▶ _Aim of the exercise_
In the data below, how many lines include the word "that"? Give only the number.

══ Input data

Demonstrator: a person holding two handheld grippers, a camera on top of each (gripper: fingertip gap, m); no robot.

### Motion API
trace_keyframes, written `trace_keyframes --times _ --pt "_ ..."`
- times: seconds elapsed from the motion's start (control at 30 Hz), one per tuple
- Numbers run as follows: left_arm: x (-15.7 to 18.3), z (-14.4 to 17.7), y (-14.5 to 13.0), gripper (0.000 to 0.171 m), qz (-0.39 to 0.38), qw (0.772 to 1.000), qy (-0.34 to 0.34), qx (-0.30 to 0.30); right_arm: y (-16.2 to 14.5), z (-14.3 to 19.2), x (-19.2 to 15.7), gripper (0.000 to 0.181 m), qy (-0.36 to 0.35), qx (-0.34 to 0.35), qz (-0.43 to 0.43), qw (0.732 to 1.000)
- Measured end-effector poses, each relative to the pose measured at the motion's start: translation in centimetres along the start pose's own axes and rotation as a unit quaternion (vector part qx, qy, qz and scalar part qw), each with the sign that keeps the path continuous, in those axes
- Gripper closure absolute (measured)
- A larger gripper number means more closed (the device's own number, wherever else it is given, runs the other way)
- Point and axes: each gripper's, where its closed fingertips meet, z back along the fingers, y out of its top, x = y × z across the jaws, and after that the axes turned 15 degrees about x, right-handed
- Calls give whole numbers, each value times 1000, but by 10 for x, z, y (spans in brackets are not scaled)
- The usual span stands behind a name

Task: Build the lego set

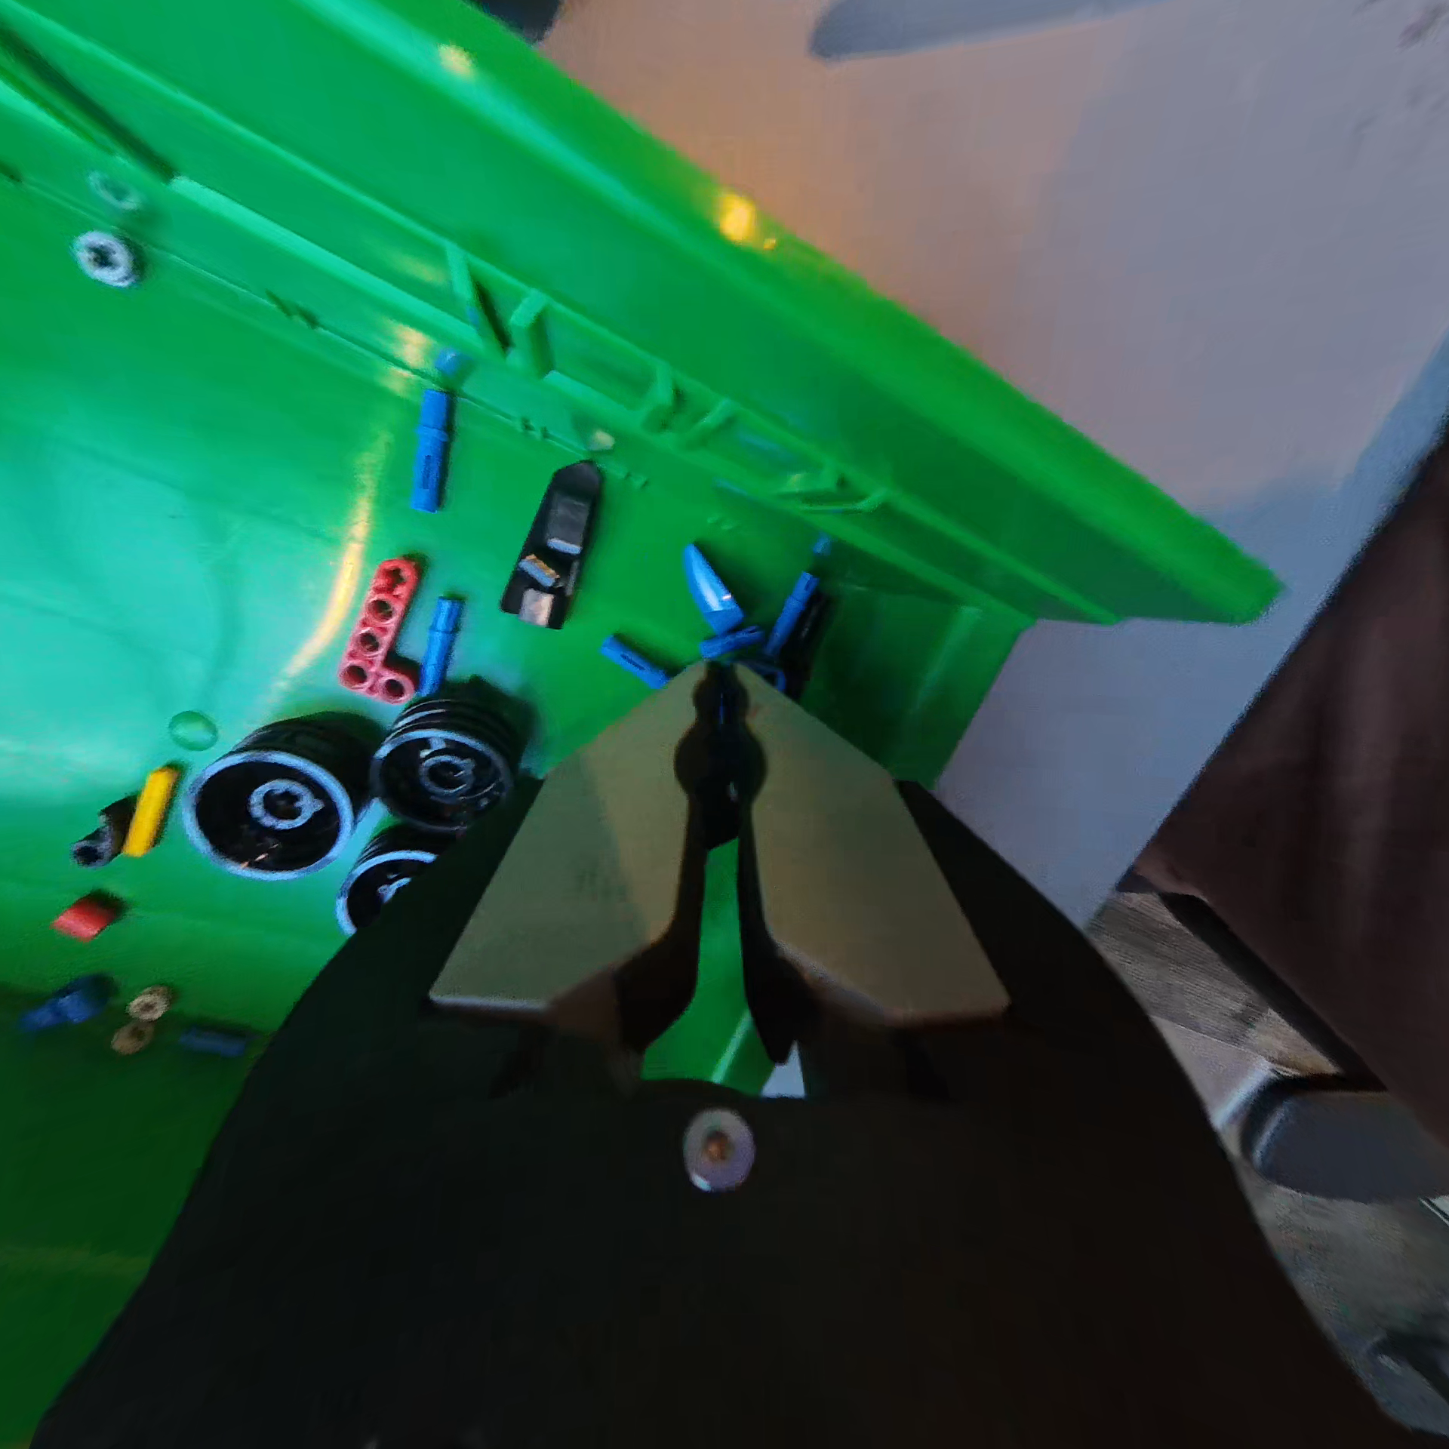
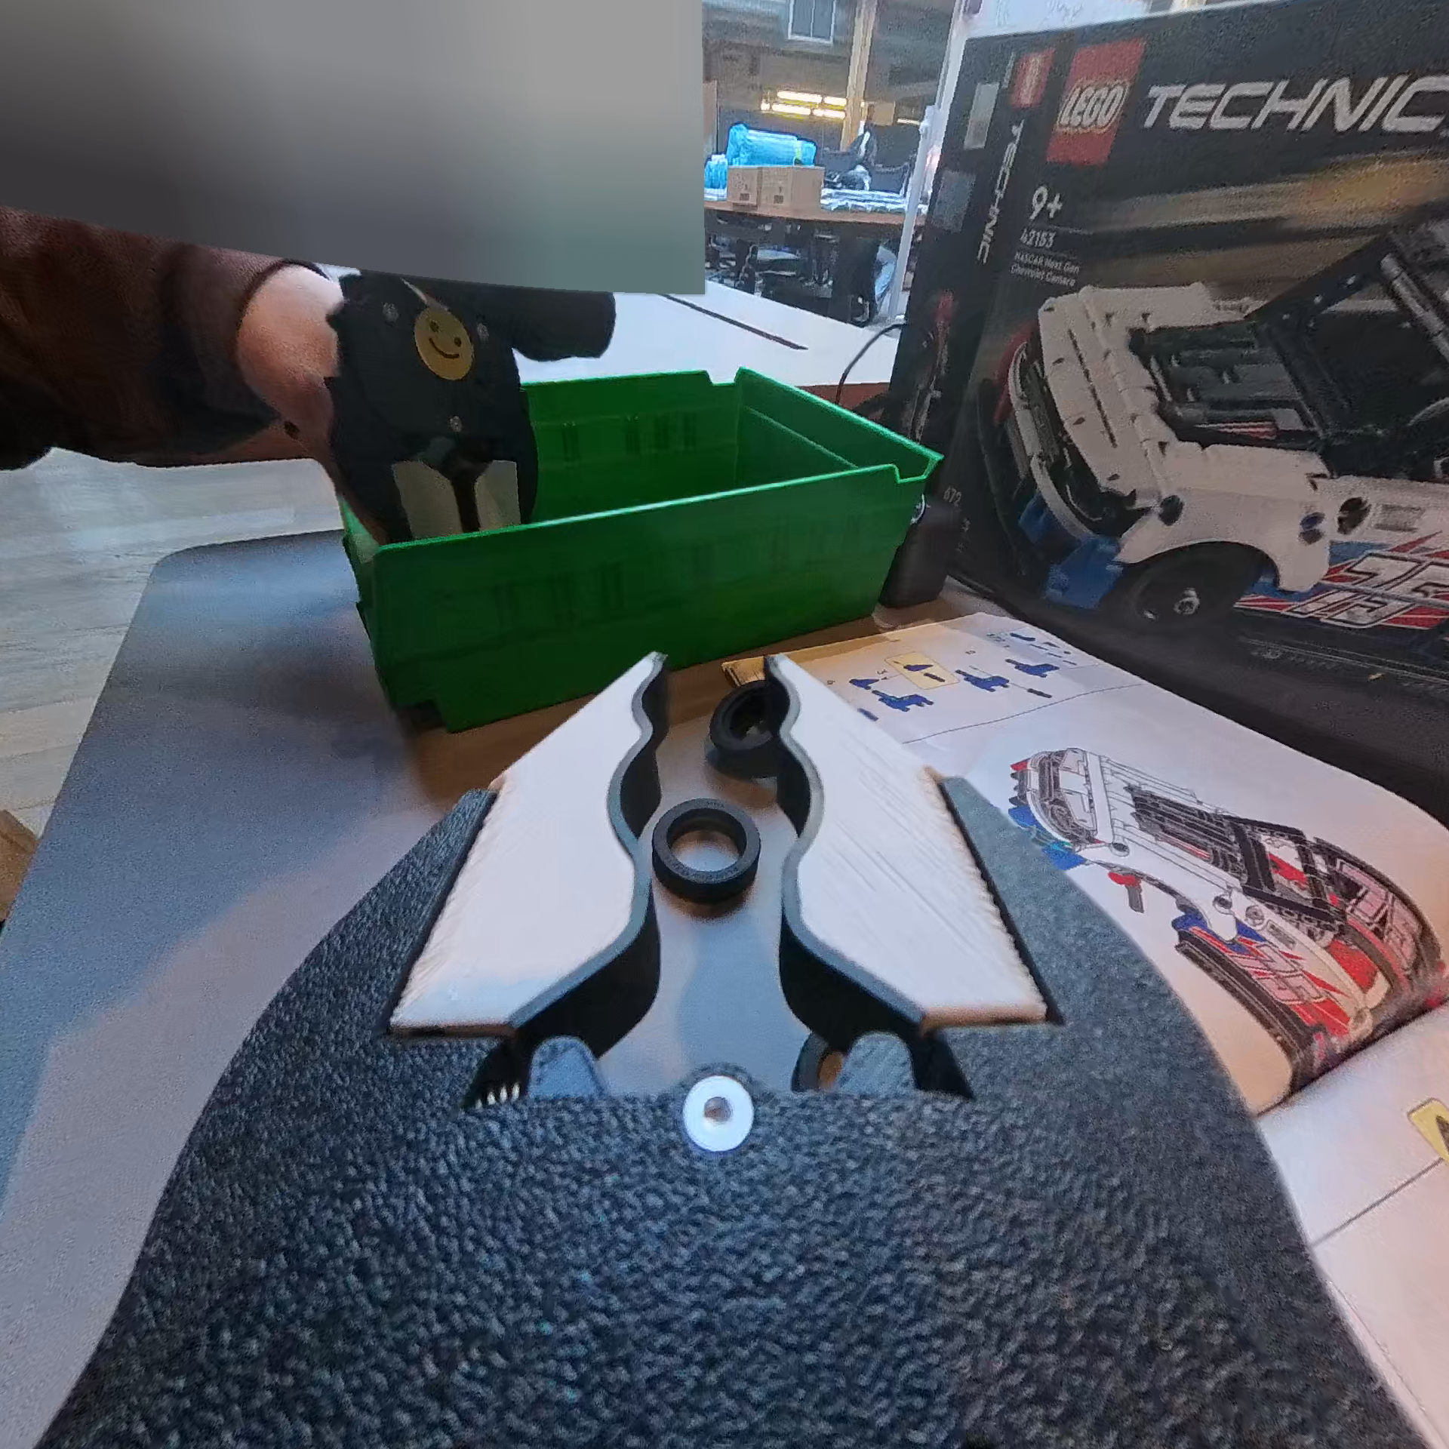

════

▶ _Exercise response_
2